Friday, April 25, 2014

V - Vauban

Sébastien Le Prestre, Seigneur de Vauban, known as “Vauban,” and born in 1633 was, quote from “a Marshal of France and the foremost military engineer of his age, famed for his skill in both designing fortifications and breaking through them. He also advised Louis XIV on how to consolidate France's borders, to make them more defensible.”
Why is this interesting? On a visit once, to Bordeaux, having the day to myself, I did a “touristy” thing and looked at a few different tours of the vineyards of the Médoc, the Bordeaux wine country peninsula that protects Bordeaux and the mouth of the Gironde River. When I first met my husband, I started to fall for him among the fort ruins called Citadelle de Blaye, set on the banks of the Gironde River (It features in my novel Evangeline’s Miracle, yes, tacky plug I know but oh well!), located in the southern part of the Medoc. Obviously I have a soft spot for the place where my husband wooed me and this “new” tour would encompass three forts built or restored by Vauban (and three vineyards), one (the most famous) of which was Blaye, where we would have lunch. Blaye determined which tour I settled on.
The tour visited three or four vineyards, each with tastings and “Lectures,” but I was more interested in the three forts built by Vauban, Blaye, Fort Paté, and Cussac-Fort-Médoc. We couldn’t actually visit Fort Paté because it is privately owned, but we took the ferry across the Gironde from Fort Médoc to Blaye and in passing the Isle Paté, we were able to see it from afar. The day was full of adventure, history and good wine and food, and better than I anticipated. I would certainly do it again. If you care to do a tour of the wine regions near Bordeaux, the tourist office in Bordeaux is a great place to begin because they show you all the different tours available. (If I could remember the name of the tour/tour company I took I would link it here, but I don’t remember! All I know is that it was a new tour in 2009.)

Fort Paté entrance

Fort Paté inside from the river looking landward

Where the garrison marched and kept watch on the river

The entrance to the munitions building, with the great door hook still in place

The munitions building

Inside the main building

Once on the river, these small (tiny!) fishing huts on stilts lined the banks of the Gironde.

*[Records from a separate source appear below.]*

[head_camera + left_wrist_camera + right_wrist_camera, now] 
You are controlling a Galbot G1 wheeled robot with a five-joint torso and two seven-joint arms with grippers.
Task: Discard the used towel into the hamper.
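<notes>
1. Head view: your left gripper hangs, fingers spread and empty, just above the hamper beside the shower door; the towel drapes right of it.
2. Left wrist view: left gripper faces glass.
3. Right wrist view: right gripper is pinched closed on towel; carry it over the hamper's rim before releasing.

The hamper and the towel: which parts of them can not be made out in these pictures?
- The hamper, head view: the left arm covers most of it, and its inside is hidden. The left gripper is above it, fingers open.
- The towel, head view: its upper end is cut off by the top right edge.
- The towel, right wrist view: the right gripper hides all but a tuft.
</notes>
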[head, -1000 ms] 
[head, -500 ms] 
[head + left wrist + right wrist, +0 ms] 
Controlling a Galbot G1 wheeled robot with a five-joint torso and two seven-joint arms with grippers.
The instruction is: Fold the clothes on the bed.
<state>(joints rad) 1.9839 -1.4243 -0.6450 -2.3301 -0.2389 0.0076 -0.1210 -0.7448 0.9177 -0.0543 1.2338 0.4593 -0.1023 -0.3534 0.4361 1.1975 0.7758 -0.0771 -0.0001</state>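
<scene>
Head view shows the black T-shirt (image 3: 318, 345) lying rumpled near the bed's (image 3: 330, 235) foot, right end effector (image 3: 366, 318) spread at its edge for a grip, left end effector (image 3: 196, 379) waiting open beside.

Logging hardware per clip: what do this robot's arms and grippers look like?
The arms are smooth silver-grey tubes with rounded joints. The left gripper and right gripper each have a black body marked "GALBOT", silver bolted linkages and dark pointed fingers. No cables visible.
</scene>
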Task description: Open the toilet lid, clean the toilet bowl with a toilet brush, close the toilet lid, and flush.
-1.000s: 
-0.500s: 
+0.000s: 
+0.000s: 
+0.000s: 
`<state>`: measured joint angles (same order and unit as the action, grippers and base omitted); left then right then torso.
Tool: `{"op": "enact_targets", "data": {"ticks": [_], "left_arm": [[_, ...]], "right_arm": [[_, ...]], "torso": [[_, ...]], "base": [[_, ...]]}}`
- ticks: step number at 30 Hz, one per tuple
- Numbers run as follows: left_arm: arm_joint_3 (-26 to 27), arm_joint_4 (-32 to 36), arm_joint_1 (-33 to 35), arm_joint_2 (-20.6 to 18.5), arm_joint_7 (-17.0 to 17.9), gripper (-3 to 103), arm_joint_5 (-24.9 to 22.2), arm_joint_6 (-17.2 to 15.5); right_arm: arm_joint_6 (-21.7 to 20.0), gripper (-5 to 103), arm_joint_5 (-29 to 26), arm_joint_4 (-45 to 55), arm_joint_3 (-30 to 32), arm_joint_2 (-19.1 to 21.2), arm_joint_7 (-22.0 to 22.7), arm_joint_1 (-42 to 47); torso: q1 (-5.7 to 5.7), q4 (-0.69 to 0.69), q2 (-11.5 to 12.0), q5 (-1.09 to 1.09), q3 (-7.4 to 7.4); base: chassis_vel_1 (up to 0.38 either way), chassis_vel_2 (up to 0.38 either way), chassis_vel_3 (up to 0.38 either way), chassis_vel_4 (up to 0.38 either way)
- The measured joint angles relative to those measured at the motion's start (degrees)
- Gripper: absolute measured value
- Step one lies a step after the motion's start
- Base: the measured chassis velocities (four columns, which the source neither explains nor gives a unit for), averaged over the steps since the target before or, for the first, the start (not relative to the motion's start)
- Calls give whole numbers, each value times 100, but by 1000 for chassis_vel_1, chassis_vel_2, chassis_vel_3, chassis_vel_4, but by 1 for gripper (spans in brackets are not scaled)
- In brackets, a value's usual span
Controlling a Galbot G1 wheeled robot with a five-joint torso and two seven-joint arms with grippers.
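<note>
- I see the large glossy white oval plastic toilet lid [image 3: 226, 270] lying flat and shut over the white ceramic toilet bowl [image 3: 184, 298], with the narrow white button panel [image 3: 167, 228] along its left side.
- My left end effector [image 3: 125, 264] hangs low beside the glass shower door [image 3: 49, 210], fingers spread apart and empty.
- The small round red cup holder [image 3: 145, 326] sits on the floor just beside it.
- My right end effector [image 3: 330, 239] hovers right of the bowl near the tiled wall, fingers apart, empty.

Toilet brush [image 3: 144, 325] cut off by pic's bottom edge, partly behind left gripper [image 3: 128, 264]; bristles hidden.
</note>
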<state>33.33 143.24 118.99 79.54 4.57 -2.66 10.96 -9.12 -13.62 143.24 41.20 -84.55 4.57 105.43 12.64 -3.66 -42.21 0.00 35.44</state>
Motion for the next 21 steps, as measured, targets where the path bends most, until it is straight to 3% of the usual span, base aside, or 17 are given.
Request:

A colorful boat going by us with Fort Medoc in the back.

The island of Pate. This is all you can see as the ferry goes by...

Our van on the ferry

The walls of the Citadelle de Blaye.

The entrance bridge over the moat surrounding the citadelle.

A tunnel leading to the living areas within the walls.

I could love to live here...
The view from our restaurant. A small vineyard within the walls of the citadelle looking over the modern city of Blaye.

A former gate between the citadelle and the city.

A view of the walls of the citadelle
Giving you some information about Blaye.

These are the oldest of the ruins within the citadelle and called La basilique Saint-Romain. This is where I first began to fall for my future mate. I'm glad they haven't closed these off because they are some of the more picturesque parts of the fort. These date back to the 4th century...

The photo I took of my future husband on the ruins in 1982... You can't walk on them now!


  1. Oh those are amazing. Love that last pic of the future hubby. That's so special!

    Happy A to Z-ing!
    herding cats & burning soup.

  2. Who wouldn't fall in love here?
    Wendy at Jollett Etc.

  3. That would be a really cool tour to take.
    I remember climbing on some ruins in Wales when I lived there years ago. I'm sure it's not allowed now.

  4. Hi Lisa,

    The place that your husband wooed you. That does make it an even more precious place. Fort Paté looks a sturdy place considering it's made of paté :)

    Ah and a nice photo of the ruins and of course, your future husband.

    May you and your loved ones have a most peaceful weekend, Lisa.

    Gary :)

  5. bravo pour ces ballades si bien illustrées!